Another bill scheduled for mark up on May 3 is The Small Business Capital Access and Job Preservation Act (HR 1082, which would exempt advisers to private equity funds from SEC registration. The Financial Services Committee has received testimony regarding the role private equity firms play in preserving existing jobs and creating new ones by providing capital to struggling and growing companies. The Dodd-Frank Act requires most advisers to private investment funds to register with the SEC, including advisers to private equity funds. The draft legislation is sponsored by Rep. Robert Hurt (R-VA).
Members are concerned with the private equity registration requirement. They do not see private equity firms as a source of systemic risk. Rep. Gary Peters (D-MI) said that private equity firms are not generally liquid and not highly leveraged, and thus do not pose a systemic risk. It makes no sense to treat private equity firms the same as large hedge funds, he posited. Rep. Hurt fears that the over-regulation of private equity firms could lead to less job creation. At recent hearings, he asked if the SEC could postpone the private equity regulations until Congress can take further action.
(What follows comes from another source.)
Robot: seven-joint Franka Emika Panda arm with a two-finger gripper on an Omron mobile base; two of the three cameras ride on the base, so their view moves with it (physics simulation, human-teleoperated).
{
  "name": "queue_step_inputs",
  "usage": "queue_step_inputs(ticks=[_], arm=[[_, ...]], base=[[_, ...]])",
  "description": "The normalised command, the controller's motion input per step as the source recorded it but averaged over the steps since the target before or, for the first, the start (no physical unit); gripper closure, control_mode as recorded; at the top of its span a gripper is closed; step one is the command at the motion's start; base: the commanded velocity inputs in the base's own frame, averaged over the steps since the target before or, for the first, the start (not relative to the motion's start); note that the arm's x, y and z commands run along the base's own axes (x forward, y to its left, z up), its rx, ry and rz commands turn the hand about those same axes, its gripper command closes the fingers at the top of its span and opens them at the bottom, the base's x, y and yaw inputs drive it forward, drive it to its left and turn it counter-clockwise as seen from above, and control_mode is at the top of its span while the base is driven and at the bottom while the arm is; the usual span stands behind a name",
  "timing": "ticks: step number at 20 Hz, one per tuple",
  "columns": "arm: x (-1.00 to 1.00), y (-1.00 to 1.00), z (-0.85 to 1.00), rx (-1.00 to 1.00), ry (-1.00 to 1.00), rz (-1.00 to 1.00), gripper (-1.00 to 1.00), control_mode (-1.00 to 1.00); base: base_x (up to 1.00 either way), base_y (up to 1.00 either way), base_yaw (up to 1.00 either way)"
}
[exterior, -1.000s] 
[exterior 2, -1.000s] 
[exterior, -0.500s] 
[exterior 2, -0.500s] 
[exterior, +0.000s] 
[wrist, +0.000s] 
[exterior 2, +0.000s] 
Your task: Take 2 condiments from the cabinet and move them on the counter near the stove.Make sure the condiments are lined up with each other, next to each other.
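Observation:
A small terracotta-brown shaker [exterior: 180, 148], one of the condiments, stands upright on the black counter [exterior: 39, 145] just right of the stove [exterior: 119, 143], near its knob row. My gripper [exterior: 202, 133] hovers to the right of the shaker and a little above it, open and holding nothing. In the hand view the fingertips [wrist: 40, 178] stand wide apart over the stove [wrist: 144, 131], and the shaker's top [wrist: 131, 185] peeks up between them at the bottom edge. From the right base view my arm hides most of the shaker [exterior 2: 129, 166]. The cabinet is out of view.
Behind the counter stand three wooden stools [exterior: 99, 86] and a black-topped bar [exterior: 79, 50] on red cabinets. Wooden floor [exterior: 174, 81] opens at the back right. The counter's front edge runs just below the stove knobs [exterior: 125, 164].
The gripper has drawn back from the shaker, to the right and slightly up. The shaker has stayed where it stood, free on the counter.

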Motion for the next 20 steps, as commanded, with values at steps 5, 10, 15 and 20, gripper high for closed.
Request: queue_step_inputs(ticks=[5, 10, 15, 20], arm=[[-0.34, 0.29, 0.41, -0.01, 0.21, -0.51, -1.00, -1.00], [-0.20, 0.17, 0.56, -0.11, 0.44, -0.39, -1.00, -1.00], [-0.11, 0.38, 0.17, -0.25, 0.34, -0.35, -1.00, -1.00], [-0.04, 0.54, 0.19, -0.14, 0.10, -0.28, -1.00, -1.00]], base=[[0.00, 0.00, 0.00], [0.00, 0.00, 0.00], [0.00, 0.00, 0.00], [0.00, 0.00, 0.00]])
The subcommittee will also mark up the Asset-Backed Market Stabilization Act, HR 1539, which would provide certainty to the issuers of asset-backed securities by repealing Section 939G of Dodd-Frank, which nullified SEC Rule 436(g), thereby imposing Section 11 liability on rating agencies if their ratings were determined to be inaccurate. In the week preceding the effective date of Section 939G, the major rating agencies issued public statements refusing to allow their ratings to be included in registration statements. SEC Regulation AB, however, requires that a prospectus for an asset-backed offering disclose ratings whenever an issuance or sale is conditioned on the assignment of a rating. Thus, the public asset-backed securitization markets froze on July 22, 2010, forcing the SEC to step in and issue a temporary no-action letter on July 22, 2010. On November 23, 2010, the SEC issued a permanent no-action letter. The Act is sponsored by Rep. Steve Stivers (R-OH).
Finally, the subcommittee will nark up HR 33, which would amend the Securities Act to specify when certain securities issued in connection with church plans are treated as exempted securities. The legislation is sponsored by Rep. Judy Biggert (R-Il).